De Amerikanen deden hetzelfde. Aanvankelijk werden hun pantserdivisies, met twee pantserregimenten, in totaal zes bataljons, naar het front in Noord-Afrika gestuurd. Vervolgens, in elke volgende tankdivisie en in de meeste van de eerder gevormde, bleven er slechts drie afzonderlijke tankbataljons over, het regimentsniveau werd geëlimineerd. Tot het einde van de oorlog bleven gepantserde bataljons met een vier-compagnie-organisatie van de gevechtseenheid (de commandocompagnie met ondersteunende eenheden niet meegerekend) in de samenstelling van de Amerikaanse pantserdivisie. Drie van deze bataljons hadden middelgrote tanks, terwijl de vierde lichte tanks had. Op deze manier werd de benodigde hoeveelheid voorraden die aan een dergelijk bataljon moesten worden geleverd enigszins verminderd en werden tegelijkertijd alle mogelijke taken van gevechtsmiddelen voorzien.

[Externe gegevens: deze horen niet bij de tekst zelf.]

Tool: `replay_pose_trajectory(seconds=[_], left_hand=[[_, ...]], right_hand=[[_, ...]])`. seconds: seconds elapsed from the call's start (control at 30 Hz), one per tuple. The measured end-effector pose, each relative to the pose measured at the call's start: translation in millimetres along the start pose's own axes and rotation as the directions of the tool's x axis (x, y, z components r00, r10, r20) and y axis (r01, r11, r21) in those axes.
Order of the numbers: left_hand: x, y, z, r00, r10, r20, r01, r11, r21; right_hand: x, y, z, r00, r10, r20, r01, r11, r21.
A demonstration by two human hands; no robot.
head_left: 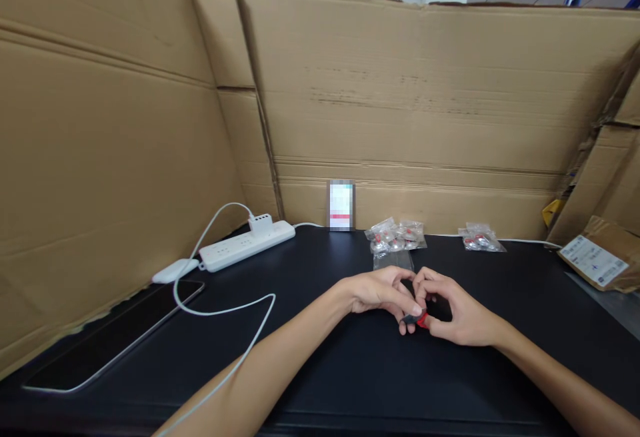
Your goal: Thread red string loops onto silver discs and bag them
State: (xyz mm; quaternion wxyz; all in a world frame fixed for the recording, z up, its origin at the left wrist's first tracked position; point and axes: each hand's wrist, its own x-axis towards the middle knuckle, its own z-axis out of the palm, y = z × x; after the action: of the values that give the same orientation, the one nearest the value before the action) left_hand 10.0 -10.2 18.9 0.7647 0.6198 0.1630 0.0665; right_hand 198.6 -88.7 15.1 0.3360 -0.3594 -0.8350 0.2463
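Close together over the black table, my two hands meet around a small red and dark grey piece [423,319], too covered by fingers to tell its kind. My left hand [377,292] is closed, its thumb pressing on the dark end. From the other side my right hand [463,314] is closed as well, with thumb and fingertips at the red end. Just beyond the hands lie clear plastic bags [397,236] holding small silvery and red parts. A flat clear bag [393,260] lies in front of them, partly behind my left hand.
More bagged silvery parts [483,238] lie farther right. A phone with a blurred screen [341,207] leans on the cardboard wall [420,124]. Left are a white power strip [247,247], a tablet [115,337] and a white cable [225,312] crossing my left forearm. A labelled package [595,260] sits right.
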Motion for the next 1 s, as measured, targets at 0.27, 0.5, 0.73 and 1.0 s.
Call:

Na de oorlog verdween de categorie lichte tanks later. Waarom? Omdat hun taken werden overgenomen door meer veelzijdige voertuigen ontwikkeld op het hoogtepunt van de Koude Oorlog - BMP's. Niet alleen waren hun vuurkracht en bepantsering vergelijkbaar met lichte tanks, ze droegen ook een infanterie-eenheid. Zij waren het die naast hun hoofddoel - het vervoeren van infanterie en het ondersteunen ervan op het slagveld - ook de taken overnamen die voorheen door lichte tanks werden uitgevoerd. Maar tijdens de Tweede Wereldoorlog werden nog steeds lichte tanks gebruikt in bijna alle legers van de wereld, omdat de Britten Amerikaanse Stuarts van Lend-Lease voorraden hadden en de T-70-voertuigen tot het einde van de oorlog in de USSR werden gebruikt. Na de oorlog werd de M41 Walker Bulldog-familie van lichte tanks opgericht in de VS, de PT-76-familie in de USSR en in de USSR, dat wil zeggen een lichte tank, een verkenningsgepantserde personeelsdrager, een tankvernietiger, een ambulance, een commandovoertuig en een voertuig voor technische bijstand, en dat is het, familie op één chassis.